EXERCISE REQUIREMENTS:
In the records below, find the line that contains "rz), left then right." and the line that contains "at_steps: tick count". Set down exactly those lines and every line between them, and nothing more.
═══ DATASET EXCERPTS
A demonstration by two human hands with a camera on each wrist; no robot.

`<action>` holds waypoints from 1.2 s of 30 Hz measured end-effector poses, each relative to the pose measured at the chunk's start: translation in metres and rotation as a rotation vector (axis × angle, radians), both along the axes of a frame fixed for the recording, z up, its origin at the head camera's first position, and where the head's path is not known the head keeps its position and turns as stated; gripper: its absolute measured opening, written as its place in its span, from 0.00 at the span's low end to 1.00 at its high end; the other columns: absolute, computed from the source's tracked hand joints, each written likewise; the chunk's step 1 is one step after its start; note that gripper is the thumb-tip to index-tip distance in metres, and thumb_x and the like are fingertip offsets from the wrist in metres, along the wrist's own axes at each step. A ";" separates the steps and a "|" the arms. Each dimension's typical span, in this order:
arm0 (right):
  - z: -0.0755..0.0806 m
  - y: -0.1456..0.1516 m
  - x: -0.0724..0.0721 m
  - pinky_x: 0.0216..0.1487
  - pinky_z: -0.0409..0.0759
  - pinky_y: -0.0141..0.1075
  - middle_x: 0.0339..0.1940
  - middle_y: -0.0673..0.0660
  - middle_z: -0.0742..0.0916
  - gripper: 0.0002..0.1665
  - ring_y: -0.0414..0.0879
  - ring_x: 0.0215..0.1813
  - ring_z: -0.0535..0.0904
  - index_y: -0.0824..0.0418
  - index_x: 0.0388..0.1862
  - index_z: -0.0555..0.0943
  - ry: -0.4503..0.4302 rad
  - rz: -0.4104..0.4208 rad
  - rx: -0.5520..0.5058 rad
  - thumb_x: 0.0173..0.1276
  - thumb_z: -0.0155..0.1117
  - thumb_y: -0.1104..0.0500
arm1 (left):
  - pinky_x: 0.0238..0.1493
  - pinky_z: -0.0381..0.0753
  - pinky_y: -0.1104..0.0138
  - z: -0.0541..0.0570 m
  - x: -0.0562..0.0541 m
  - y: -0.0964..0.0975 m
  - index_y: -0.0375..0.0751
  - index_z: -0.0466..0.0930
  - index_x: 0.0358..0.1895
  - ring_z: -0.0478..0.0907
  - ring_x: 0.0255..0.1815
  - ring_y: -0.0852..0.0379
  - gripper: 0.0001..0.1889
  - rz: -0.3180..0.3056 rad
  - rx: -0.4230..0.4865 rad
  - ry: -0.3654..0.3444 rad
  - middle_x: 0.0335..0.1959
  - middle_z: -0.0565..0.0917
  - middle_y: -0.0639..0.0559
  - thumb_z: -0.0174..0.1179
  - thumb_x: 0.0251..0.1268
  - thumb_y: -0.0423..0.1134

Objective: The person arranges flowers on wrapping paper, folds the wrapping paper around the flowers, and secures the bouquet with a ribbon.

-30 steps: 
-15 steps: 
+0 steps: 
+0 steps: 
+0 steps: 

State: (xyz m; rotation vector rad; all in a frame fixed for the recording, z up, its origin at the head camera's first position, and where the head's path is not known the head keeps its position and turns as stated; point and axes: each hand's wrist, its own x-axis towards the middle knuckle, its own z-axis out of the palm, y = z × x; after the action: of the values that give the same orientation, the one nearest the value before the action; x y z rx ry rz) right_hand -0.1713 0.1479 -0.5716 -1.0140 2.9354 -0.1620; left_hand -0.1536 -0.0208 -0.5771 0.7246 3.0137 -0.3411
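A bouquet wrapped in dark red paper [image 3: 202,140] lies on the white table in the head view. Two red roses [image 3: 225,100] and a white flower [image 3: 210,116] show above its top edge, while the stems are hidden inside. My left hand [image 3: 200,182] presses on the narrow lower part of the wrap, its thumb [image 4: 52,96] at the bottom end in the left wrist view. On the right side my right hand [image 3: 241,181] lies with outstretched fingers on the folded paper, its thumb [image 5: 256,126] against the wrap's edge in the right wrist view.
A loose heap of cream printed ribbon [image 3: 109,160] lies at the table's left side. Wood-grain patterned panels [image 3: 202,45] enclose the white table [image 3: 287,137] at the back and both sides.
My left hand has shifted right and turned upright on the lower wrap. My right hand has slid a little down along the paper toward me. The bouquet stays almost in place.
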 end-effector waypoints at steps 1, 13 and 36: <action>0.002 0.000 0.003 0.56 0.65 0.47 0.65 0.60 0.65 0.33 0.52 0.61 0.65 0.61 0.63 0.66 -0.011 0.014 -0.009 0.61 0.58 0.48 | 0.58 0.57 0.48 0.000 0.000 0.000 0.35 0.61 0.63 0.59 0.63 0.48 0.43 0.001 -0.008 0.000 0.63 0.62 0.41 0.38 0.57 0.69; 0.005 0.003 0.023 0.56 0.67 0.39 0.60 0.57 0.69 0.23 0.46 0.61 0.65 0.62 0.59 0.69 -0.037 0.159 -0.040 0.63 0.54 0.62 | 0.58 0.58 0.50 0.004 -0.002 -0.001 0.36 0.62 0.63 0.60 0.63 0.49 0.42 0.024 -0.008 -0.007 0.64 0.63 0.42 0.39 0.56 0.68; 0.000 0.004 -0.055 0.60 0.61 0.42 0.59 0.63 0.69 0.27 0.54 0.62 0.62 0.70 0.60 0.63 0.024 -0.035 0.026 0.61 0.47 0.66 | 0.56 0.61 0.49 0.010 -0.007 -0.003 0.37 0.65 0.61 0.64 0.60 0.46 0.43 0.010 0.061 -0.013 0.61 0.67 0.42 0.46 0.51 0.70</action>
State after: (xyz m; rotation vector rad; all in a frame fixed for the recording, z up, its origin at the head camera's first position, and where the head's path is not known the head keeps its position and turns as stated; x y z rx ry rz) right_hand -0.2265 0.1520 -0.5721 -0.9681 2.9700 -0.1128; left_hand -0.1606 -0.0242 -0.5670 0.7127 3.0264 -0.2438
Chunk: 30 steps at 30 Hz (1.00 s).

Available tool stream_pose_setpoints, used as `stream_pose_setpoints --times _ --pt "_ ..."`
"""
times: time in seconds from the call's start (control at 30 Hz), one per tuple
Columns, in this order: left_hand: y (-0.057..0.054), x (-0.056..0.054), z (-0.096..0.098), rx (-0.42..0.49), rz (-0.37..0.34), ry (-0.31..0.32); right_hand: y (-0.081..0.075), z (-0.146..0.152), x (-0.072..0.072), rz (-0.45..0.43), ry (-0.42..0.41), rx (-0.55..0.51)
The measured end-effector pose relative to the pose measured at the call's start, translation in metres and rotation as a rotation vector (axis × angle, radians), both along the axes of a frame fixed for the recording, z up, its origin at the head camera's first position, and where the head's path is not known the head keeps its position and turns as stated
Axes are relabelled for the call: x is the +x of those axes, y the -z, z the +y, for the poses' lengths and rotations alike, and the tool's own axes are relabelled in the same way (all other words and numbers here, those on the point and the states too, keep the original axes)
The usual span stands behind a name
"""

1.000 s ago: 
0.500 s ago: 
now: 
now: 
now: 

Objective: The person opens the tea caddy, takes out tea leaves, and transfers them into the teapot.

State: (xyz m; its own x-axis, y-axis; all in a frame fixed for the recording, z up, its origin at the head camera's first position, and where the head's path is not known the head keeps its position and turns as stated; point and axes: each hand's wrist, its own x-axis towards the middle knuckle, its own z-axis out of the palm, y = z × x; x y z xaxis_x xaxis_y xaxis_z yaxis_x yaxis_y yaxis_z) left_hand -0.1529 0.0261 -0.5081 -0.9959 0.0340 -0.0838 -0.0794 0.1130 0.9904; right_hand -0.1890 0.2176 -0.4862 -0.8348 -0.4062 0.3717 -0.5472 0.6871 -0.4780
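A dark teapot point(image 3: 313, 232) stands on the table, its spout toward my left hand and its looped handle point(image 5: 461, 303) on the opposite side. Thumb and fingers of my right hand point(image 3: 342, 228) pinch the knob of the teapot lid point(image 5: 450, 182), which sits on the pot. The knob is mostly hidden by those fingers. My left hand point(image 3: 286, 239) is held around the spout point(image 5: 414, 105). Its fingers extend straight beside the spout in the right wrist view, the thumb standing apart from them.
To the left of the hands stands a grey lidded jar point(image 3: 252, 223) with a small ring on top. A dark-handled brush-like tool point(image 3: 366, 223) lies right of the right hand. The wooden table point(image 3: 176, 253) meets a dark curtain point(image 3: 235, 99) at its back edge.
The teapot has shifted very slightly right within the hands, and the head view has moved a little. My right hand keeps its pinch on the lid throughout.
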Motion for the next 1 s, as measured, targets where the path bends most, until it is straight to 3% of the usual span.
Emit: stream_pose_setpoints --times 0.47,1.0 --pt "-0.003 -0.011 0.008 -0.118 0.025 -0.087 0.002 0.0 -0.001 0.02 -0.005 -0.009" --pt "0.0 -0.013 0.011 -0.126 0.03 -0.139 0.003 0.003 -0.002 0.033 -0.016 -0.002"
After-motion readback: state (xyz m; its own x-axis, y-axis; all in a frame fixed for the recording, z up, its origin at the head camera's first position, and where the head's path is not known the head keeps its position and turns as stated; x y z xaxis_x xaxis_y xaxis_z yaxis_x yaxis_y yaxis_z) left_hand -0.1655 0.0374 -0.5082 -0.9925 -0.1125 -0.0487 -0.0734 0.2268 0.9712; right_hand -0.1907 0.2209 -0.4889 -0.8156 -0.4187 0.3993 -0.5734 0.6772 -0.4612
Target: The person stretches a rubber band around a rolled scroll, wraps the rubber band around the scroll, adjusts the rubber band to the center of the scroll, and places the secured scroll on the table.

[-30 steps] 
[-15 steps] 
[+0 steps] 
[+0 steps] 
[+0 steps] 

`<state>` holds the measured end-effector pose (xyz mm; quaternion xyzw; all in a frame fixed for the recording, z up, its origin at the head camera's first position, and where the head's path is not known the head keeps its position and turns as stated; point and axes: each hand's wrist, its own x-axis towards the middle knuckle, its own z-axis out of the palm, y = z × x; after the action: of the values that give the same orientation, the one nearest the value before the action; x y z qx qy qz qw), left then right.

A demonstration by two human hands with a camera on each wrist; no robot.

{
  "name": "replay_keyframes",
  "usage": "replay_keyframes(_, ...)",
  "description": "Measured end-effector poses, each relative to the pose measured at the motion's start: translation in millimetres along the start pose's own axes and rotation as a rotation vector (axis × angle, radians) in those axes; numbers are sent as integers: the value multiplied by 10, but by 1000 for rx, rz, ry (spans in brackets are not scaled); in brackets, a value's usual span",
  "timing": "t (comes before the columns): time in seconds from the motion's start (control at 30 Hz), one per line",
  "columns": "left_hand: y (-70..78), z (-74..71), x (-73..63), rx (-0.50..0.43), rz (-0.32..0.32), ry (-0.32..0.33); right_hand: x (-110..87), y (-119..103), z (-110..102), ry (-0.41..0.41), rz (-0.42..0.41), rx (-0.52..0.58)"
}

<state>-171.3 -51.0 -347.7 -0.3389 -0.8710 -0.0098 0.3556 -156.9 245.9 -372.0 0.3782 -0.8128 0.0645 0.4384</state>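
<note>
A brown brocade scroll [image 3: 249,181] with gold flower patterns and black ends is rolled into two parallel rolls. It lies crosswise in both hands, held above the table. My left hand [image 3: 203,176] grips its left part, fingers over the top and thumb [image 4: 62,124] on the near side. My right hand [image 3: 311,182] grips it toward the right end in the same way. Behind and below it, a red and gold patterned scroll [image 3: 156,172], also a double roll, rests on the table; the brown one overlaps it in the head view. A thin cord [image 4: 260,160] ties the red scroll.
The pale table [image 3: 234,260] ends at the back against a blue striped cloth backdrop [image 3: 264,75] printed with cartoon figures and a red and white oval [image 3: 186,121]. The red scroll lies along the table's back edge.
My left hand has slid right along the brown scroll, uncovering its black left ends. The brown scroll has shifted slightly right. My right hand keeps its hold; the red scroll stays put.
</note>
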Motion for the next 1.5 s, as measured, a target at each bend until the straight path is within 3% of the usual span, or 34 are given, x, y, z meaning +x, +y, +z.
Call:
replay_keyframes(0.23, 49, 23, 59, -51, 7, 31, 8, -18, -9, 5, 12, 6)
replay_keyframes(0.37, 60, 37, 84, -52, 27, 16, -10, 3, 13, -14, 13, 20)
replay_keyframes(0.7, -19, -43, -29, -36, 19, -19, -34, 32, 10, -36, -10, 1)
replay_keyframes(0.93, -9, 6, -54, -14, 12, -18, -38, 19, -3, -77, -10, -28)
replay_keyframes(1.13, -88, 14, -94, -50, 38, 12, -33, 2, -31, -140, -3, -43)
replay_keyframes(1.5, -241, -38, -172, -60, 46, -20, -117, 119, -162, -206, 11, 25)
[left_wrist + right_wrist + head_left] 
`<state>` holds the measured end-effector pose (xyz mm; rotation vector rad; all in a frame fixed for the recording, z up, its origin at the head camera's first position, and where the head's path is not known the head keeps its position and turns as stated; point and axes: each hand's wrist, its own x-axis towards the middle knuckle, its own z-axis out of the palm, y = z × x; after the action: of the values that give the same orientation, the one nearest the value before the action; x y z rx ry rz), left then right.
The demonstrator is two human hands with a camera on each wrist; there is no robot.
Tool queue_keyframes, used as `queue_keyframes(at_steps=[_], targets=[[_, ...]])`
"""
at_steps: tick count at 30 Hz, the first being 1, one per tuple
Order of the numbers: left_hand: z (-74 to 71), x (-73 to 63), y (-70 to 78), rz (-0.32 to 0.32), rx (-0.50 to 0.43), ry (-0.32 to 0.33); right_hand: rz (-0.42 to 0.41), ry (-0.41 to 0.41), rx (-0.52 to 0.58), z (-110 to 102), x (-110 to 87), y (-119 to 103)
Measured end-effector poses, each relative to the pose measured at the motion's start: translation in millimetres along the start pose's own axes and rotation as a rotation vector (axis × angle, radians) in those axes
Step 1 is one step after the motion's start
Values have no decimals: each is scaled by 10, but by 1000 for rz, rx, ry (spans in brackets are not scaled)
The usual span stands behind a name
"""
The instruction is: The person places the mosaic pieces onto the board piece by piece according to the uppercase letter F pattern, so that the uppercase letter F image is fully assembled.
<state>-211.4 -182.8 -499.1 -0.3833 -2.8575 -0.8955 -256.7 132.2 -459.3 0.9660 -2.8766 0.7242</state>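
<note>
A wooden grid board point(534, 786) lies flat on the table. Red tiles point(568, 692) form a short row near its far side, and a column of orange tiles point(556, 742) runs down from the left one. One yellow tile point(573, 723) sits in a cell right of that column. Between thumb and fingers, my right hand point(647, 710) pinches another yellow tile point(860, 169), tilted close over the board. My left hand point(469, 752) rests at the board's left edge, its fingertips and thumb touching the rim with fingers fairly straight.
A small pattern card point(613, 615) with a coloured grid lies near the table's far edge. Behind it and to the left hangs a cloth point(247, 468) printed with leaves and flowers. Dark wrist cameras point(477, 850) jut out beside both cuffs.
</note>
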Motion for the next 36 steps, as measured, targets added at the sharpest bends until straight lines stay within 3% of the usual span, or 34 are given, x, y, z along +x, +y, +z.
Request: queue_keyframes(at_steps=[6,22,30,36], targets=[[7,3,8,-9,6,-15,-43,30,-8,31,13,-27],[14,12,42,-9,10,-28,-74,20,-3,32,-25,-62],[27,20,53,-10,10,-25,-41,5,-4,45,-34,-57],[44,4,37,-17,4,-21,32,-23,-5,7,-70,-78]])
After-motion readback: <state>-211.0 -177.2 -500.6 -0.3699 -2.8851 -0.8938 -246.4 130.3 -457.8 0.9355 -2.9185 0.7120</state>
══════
OUTPUT FOR THIS TASK:
`<state>` holds the measured end-effector pose (xyz mm; rotation vector rad; all in a frame fixed for the recording, z up, its origin at the head camera's first position, and where the head's path is not known the head keeps its position and turns as stated; point and axes: each hand's wrist, its own x-axis towards the middle knuckle, its own z-axis out of the palm, y = z × x; after the action: of the values that give the same orientation, the one nearest the value before the action; x y z rx ry rz), left then right.
The demonstrator is two human hands with a camera on each wrist; there is no robot.
Tool queue_keyframes, used as `queue_keyframes(at_steps=[_], targets=[[_, ...]])`
"""
at_steps: tick count at 30 Hz, the first being 1, one per tuple

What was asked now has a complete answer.